Santa Cruz someterá el Palacio Municipal a una rehabilitación integral

El área de Patrimonio destina una partida de 267.000 euros para la sustitución de suelos, ventanas y la revisión de las obras de arte

Imagen de archivo del Ayuntamiento de Santa Cruz de Tenerife. | DA

La actual sede del Ayuntamiento de Santa Cruz será sometida a lo largo de este año a una intensa reforma para adecuarla a las exigencias del Código Técnico de la Edificación, sustituyendo las partes que se encuentren dañadas y añadiendo las que sean necesarias en consonancia con las leyes de accesibilidad. Además, se llevará a cabo un estudio de las obras de artes existentes, en concreto de los frescos que cubren el Salón de Plenos, afectados por humedades, de las vidrieras. Una vez concluído este estudio se procederá a su restauración.

Para ello, el área de Patrimonio ha destinado una partida de 267.000 euro en las cuentas municipales de 2020. Así lo explican desde el área que dirige el también concejal de Hacienda, José Sabaté. Se va a proceder a la sustitución de los suelos de madera que se encuentran dañados y a la sustitución de las ventanas que están impidiendo que se cuele la humedad y el ruido en el Palacio Municipal. También se procederá a la revisión de las instalaciones eléctricas.

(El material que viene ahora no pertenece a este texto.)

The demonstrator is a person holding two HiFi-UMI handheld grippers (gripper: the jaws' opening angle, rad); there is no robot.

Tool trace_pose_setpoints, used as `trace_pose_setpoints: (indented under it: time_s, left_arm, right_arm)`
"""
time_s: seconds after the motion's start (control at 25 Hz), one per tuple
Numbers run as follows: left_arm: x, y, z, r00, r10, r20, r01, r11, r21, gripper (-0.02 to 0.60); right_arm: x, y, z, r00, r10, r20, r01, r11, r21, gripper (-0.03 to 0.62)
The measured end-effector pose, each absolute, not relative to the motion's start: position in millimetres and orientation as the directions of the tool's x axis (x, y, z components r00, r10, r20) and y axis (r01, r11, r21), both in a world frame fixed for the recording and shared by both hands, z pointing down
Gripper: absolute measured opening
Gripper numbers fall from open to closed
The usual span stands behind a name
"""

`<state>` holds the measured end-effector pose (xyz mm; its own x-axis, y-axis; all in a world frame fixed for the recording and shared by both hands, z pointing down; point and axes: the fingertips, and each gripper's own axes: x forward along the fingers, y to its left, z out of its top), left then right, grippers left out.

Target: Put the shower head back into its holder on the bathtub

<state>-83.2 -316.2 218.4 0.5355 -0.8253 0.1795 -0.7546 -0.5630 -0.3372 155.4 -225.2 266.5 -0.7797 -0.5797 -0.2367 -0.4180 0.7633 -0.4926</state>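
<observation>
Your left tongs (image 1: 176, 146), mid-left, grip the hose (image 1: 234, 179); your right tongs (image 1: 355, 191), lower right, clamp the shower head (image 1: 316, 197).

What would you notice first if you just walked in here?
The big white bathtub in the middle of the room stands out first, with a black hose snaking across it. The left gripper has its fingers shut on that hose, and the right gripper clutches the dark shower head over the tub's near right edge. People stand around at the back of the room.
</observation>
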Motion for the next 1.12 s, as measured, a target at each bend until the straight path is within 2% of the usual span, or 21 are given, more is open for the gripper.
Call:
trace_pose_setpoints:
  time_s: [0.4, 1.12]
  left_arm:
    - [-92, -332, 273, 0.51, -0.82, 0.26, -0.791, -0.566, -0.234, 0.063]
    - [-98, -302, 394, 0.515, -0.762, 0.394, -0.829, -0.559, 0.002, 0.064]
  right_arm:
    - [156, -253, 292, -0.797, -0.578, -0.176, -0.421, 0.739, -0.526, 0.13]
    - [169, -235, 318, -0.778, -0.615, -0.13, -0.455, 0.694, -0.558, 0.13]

El edificio ya ha sufrido algunas incidencias como la caída de cascotes de la parte que da a la calle Méndez Núñez. También es evidente el daño que sufren los frescos del techo del Salón de Plenos, afectados por la humedad. Con esta partida se podrá llevar a cabo la rehabilitación integral y evaluación estructural de todo el inmueble. El Palacio Municipal cuenta con un grado de protección integral desde 1986, fecha en la que se declaró BIC al barrio de Los Hoteles.

Historia

La actual sede del Ayuntamiento de Santa Cruz, conocida popularmente como Casa de los Dragos, por los dos ejemplares de este árbol canario que hacen de centinelas en su fachada principal, cumple 105 años este 2020. La historia de este inmueble se remonta al siglo XIX, fecha en la que se proyectó y no precisamente como sede del Ayuntamiento capitalino, sino para convertirse en Palacio de Justicia. Cambió su destino por un capricho, o mejor dicho, por una decisión. El 3 de junio de 1902, el concejal Pedro Schwartz y Mattos solicitó que se cambiase la finalidad del edificio en construcción y se reconvirtiera en Casa Consistorial. Se aprobó la propuesta y el inmueble pasó a llamarse Palacio Municipal y de Tribunales Superiores, a pesar de lo cual los juzgados se mantuvieron en el antiguo convento.

El palacio se concluyó por completo el 13 de septiembre de 1916, aunque con anterioridad ya se habían ocupado algunas dependencias. La de este edificio es una historia larga y curiosa que recogen con detalle en varias de sus publicaciones tanto el cronista oficial de la ciudad Luis Cola Benítez, como el investigador Juan Arencibia de Torres.